Exercise. Begin with the first line of the entries below. Copy each line exactly, stopping after the one that contains "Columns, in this".

BEGIN Data listing

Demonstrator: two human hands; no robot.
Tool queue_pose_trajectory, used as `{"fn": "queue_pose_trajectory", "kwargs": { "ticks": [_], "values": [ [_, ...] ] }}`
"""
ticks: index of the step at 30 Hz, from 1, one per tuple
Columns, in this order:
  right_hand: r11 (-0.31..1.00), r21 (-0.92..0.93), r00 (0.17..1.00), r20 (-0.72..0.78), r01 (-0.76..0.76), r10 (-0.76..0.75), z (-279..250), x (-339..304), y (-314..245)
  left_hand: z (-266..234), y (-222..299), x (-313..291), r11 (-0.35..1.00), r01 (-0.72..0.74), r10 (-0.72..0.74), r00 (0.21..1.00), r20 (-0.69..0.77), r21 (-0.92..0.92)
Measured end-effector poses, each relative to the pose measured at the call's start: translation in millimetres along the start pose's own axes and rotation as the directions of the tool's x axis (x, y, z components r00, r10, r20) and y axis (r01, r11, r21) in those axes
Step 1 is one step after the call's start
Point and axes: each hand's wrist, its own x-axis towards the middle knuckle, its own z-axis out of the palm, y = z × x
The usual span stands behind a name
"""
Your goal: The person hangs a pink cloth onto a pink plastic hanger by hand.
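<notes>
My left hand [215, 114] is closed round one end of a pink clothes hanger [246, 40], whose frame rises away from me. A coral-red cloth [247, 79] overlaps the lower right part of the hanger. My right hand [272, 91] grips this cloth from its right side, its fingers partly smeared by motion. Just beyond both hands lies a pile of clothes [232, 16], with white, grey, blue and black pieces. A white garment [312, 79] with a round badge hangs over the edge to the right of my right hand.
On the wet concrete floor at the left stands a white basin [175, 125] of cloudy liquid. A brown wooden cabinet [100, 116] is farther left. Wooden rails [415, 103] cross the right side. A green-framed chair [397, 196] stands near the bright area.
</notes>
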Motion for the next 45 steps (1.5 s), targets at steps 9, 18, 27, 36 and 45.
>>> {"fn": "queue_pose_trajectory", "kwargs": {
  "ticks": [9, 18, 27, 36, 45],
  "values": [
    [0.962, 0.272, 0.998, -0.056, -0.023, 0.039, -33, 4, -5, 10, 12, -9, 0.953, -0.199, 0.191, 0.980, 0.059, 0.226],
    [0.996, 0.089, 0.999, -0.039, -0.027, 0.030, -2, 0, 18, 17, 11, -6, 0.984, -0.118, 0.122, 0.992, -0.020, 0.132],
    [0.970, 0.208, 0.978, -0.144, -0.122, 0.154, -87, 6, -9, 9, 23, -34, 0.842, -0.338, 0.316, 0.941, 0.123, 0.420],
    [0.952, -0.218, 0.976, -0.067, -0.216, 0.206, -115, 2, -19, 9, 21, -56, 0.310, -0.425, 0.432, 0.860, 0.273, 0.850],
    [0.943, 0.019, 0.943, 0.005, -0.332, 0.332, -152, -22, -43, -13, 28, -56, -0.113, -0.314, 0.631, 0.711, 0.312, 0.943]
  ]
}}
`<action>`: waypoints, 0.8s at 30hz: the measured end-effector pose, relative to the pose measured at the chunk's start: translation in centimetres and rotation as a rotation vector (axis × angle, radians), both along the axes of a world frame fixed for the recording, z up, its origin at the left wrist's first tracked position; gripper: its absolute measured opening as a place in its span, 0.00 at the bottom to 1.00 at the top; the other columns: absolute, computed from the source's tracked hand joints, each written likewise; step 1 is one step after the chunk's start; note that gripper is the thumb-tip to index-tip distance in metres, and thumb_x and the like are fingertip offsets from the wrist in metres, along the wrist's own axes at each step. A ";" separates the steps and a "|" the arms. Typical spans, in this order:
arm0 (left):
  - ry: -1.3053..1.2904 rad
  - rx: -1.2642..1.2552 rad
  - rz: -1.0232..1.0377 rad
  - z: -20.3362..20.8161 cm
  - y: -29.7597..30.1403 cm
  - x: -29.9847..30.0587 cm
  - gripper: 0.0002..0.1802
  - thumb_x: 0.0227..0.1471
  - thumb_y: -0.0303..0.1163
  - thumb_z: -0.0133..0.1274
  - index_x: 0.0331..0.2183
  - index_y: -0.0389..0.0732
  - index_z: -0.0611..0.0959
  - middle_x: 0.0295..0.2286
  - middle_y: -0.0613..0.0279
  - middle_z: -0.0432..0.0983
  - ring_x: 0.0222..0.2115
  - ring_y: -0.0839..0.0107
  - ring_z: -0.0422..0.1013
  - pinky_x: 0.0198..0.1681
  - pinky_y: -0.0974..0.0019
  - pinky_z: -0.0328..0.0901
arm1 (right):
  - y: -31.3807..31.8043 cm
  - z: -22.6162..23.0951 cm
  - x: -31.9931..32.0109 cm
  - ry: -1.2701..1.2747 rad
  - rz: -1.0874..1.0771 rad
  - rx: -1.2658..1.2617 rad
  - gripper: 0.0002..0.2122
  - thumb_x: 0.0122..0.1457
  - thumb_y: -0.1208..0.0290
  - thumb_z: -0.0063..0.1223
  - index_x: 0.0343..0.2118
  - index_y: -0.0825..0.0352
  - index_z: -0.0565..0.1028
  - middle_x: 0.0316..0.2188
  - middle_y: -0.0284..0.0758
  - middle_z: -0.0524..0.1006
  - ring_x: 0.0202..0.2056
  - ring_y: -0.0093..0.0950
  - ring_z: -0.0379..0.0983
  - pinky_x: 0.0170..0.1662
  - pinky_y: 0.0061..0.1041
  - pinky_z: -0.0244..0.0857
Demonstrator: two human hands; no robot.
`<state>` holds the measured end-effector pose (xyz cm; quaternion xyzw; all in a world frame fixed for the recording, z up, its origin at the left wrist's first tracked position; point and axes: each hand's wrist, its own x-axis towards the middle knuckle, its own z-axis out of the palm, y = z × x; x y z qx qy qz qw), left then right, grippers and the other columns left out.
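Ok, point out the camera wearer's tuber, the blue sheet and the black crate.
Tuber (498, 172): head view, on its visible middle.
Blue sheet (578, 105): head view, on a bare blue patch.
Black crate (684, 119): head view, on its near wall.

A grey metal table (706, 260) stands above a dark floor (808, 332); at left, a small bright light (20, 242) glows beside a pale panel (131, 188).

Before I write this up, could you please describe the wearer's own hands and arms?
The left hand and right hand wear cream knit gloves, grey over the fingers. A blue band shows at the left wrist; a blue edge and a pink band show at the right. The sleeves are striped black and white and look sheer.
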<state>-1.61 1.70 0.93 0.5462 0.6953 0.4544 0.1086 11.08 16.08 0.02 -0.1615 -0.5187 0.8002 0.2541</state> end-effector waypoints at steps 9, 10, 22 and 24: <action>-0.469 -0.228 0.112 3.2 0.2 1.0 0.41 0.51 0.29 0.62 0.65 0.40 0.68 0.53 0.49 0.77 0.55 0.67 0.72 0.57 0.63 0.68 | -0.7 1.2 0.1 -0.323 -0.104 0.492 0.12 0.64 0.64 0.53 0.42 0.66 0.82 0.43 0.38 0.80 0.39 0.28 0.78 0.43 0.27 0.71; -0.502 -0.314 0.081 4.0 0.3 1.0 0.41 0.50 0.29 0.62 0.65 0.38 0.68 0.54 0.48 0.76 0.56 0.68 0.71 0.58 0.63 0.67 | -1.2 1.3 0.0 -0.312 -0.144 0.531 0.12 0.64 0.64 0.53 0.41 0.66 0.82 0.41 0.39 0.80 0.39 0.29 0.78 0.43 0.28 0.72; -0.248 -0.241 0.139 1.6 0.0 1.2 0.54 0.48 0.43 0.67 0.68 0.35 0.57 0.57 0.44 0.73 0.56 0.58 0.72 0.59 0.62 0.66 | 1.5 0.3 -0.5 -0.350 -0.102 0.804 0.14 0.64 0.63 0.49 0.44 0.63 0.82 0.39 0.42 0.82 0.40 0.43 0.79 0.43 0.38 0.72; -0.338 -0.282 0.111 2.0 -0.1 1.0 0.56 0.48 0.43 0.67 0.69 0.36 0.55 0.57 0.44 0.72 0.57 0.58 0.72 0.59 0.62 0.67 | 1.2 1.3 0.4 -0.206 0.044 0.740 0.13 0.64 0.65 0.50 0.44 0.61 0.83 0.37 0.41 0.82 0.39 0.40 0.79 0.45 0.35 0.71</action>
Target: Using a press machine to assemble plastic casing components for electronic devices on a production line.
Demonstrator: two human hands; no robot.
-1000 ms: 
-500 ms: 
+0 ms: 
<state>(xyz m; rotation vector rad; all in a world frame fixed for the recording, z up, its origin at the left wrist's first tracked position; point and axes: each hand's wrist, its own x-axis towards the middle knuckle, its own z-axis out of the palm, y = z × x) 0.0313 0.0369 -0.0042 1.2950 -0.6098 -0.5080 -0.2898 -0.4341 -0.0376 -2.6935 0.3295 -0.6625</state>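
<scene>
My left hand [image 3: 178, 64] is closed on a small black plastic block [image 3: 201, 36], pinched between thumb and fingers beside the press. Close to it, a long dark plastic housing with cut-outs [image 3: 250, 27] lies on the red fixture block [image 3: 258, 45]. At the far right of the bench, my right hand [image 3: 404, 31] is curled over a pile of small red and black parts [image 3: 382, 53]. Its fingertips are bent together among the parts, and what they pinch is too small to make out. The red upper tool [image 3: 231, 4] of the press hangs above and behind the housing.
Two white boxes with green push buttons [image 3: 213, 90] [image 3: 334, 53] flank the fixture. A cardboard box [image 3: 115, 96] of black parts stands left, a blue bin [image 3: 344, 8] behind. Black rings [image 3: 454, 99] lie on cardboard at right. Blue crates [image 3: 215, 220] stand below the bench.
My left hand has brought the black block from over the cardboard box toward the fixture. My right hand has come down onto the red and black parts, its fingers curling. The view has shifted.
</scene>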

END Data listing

Solution for this task.
Demonstrator: two human hands; no robot.
Tool queue_pose_trajectory, used as `{"fn": "queue_pose_trajectory", "kwargs": { "ticks": [_], "values": [ [_, ...] ] }}`
"""
ticks: index of the step at 30 Hz, from 1, one per tuple
Columns, in this order:

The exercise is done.